## ACTION ITEM:
Write the full listing out again, word for word, but omit the pictures.
+++
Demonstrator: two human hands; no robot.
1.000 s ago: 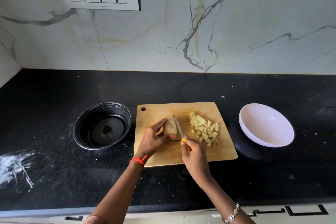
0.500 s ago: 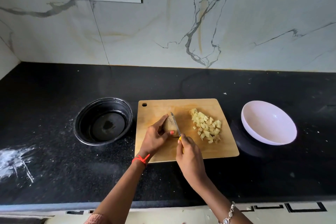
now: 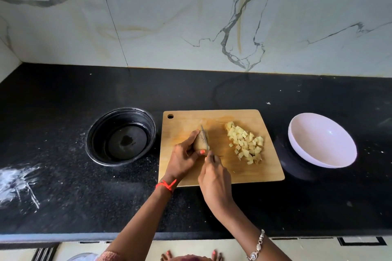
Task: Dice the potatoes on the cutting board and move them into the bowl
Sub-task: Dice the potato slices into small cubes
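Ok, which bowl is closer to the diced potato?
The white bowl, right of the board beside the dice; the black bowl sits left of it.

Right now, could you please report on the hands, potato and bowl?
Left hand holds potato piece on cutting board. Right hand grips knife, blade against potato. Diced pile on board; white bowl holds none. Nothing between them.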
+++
## TASK ANSWER:
Demonstrator: two human hands; no robot.
1.000 s ago: 
0.500 s ago: 
now: 
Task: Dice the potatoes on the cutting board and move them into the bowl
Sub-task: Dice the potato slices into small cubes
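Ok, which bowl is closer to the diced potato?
The white bowl, right of the board beside the dice; the black bowl sits left of it.

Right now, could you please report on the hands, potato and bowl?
Left hand holds potato piece on cutting board. Right hand grips knife, blade against potato. Diced pile on board; white bowl holds none. Nothing between them.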

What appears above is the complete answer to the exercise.